MERRY CHRISTMAS. Unto us a child is born, a Son is given to redeem us from the wages of sin and give us abundant life! Woopie!!!


So two nights ago, I got an idea for a poem that has nothing to do with the season. I've been slacking on writing it, but I'm gonna make it my Christmas gift to myself. Enjoy:






Philippians 1:6


I am not an easy read
A compilation of short stories
A semi-predictable, semi-suspenseful tale in chronological order 
Light reading
For beginner and intermediate level readers 
Or a part-time hobby
I am a Time magazine type bestseller
A New York Post 5-star rated type work of art
I am for the ones who cherish relics
The ones who see such literature and marvel and
The ones who cannot put a masterpiece down until they have soaked in
Cover to cover and 
Written enough notes to fill seven volumes
I am not an easy read
So if you look at the back cover you will not understand anything inside me
Truly, there is nothing worth knowing that the title gives away
Such a book needs to be re-re-read 
And such pages need delicate handling because their readers 
Will know that this book needs to be kept forever for children's grandchildren to ponder
Not on the top of a shelf but beside a bedside lamp 
An entrepreneur's paperwork and a lawyer's briefs
On a coffee table
On a painter's canvas 
On the boat mast in the middle of the Atlantic
And if mastery is unintended, it might as well not be picked up
If you do not understand the book as a whole
How can you possibly understand any segments of it?
I am not uncomplicated by any means 
There is strategy and specificity to mind-boggling levels in my inscribing
And there is no telling what you will see if your eyes are opened


But if you know anything at all about art forms,
You know that you can never fully understand the work
Without first getting intimately acquainted with her Author.

Monday, November 29, 2010

Writer's Block?! No!

I'm writing papers, finishing applications and I have three more weeks of school left before Christmas break. I'm really going to miss everybody, but its only for three weeks. And its in New York :-) 
This has been a great semester, probably my best so far. Stress-free and so excited about life its ridiculous. God really is like the center of all joy. I pray that everyone reading this gets to experience Him in a deep way. 

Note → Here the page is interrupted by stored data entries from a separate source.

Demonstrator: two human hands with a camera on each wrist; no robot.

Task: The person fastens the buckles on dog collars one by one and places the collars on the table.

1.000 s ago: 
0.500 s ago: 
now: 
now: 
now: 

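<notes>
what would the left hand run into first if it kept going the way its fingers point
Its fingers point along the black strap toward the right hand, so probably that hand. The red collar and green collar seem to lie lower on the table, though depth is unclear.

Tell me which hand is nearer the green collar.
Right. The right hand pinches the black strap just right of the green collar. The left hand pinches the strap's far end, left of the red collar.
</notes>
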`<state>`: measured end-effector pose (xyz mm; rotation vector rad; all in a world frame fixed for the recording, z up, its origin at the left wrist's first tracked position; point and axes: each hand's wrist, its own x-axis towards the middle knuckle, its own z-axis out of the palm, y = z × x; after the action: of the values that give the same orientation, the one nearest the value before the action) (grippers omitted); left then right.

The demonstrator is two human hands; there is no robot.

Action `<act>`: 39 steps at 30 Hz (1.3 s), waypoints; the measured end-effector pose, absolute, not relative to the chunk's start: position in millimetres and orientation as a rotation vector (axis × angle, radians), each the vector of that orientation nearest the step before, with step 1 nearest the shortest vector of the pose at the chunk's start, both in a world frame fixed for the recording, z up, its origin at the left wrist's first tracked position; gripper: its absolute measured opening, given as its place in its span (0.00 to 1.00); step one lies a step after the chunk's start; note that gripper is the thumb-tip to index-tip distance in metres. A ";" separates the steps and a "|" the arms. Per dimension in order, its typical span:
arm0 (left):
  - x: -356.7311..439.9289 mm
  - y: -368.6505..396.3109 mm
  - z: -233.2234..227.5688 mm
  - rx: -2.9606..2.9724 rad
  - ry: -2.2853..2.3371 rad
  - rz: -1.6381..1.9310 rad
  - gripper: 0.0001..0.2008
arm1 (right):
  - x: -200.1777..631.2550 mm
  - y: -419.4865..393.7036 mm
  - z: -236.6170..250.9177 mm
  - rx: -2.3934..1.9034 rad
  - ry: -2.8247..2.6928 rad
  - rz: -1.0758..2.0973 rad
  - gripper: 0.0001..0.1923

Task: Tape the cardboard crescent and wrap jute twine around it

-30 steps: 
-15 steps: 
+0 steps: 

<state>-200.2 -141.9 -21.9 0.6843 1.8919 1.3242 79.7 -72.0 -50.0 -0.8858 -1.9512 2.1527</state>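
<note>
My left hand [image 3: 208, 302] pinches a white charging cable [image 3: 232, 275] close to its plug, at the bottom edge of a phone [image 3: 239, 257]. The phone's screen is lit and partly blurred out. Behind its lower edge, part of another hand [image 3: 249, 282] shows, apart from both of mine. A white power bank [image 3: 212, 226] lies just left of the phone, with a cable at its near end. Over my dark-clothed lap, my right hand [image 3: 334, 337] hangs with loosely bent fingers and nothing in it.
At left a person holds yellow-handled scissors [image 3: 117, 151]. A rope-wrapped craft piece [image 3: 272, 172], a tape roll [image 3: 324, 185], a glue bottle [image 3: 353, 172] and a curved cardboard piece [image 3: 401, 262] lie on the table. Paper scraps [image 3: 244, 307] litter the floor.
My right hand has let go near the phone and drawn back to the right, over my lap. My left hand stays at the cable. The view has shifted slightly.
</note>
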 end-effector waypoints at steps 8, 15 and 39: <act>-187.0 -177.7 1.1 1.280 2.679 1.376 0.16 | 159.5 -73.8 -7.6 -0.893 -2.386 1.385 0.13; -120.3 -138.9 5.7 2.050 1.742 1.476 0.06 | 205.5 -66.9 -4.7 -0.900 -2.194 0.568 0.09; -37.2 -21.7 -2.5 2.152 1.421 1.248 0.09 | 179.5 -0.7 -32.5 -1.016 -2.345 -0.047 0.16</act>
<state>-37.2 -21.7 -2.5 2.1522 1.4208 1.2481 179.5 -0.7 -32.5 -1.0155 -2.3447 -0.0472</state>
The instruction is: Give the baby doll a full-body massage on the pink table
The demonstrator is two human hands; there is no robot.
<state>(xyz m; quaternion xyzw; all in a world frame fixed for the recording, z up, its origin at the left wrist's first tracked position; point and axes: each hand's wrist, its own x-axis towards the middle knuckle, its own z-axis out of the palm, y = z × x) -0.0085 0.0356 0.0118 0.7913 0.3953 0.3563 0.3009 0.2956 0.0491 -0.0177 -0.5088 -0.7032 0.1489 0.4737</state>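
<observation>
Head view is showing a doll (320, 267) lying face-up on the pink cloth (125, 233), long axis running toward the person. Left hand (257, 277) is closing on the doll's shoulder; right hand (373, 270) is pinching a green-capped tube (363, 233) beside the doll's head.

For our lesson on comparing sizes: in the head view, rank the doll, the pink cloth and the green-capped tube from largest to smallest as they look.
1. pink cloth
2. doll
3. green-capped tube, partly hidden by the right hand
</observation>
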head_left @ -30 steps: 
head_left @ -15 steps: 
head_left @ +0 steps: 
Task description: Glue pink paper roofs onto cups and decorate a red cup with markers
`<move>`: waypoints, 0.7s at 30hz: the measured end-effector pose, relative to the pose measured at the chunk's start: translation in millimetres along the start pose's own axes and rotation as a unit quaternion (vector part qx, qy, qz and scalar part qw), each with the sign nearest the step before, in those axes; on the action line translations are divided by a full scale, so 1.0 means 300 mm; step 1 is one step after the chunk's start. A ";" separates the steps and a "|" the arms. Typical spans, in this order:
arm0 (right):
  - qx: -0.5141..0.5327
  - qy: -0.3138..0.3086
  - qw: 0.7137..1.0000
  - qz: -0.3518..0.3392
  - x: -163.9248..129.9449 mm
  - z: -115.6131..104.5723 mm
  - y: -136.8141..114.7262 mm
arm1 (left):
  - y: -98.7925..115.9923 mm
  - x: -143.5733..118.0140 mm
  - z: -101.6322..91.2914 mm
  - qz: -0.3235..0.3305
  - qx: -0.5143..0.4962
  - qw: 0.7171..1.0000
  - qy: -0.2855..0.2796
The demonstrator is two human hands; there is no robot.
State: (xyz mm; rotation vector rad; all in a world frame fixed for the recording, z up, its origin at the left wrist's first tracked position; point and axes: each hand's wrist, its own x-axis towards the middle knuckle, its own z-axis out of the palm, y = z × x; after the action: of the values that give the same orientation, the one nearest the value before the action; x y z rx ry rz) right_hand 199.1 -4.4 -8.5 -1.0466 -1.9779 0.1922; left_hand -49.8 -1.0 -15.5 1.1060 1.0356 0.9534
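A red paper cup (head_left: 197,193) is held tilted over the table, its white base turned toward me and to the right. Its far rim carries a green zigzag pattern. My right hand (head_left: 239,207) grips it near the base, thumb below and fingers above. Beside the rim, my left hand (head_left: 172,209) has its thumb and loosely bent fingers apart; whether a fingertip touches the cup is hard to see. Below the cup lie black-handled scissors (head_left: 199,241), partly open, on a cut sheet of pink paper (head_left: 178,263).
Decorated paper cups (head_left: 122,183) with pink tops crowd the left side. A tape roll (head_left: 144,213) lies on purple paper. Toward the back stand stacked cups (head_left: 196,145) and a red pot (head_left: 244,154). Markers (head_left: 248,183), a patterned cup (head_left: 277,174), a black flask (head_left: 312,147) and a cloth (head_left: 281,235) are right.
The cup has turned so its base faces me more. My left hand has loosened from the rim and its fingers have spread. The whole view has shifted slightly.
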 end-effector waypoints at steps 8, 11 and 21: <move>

I have some quotes from three poems I loved this month, but before that I had an interesting dream last night that I want to share with the world!

Friday, November 12, 2010

My Friend's Poem for my 20th Birthday :)

I love you O!
And thats fo sho!
You make me smile,
for quite a while!
When I'm with you,
I'm no longer blue!
I just want to say,
That its YOUR DAY!
You're cooler than a opossum,

Thursday, November 11, 2010

Broken Down

He beat her
With sticks and stones with talk with thought manipulation
He beat her senseless day and night
Jaded and humiliated by life since childhood he buried all his problems until he found someone
Then he thought let me make my pent-up hate and all the ugly that has been done to me into a baseball bat
The heaviness of the past is creeping into my soul and frankly it has to go
So he beat her
With sticks and stones with talk with thought manipulation
And he was in love with everything she represented
She was his godliness, his purity, his light in the darkness
And that she loved him,
That she stayed and loved him, meant he was something worthy of an angel's grief
That she was hurt more for him than for her when he beat her senseless day and night
Meant he was not necessarily to blame
And so to the world she was his trophy and to him
She had a trophy in him because after all, she stayed
He was so high and so low all the time because everything was broken inside
And she took his confusion for complexity and his desperation for love so she figured she'd stay to figure him out
She would figure him out and save him
She hid redemption from him by offering hers
His sticks and stones his talk his thought manipulation
She didn't need all that to be beaten, she had struck her own self down by assuming the role of the Savior
Is it not written that His role was to die?
Save him she must but save him she couldn't because she herself was speckled in flaws
A generous, but impure sacrifice
And it never occurred to her that maybe she couldn't carry his burdens if she needed someone to carry hers
And even though she had decided to be immortal she was still just a young woman with a growing mind
So with each stick and each stone her mind was wounded and deformed
Into thinking that maybe she was a little less
And when she began to see how dark he really was
She began to think that if darkness would beat her senseless day and night then she must be much much less
And he saw that he was destroying his light but he couldn't stop.
Because maybe they could finally be on the same level - She in her purity, and him just like her!
He was in love with everything that she represented
And she had a severe case of savior-complex
And so they beat each other with shards of broken love
They beat each other senseless
Day and Night

Sunday, November 7, 2010

Take It To Church

What I learned today:


-God wants us to show mercy. 
-Love not some, but all of your neighbors. 
-Be broken hearted for the lost instead of disgusted with them. 
-Getting angry and pointing fingers is the natural response of the flesh, the natural response of the Spirit is to grieve before God for the wrong doer. Spirit trumps flesh.
-Condemnation and criticism are easy, PRAYING for those people is hard and it is what we are supposed to do. 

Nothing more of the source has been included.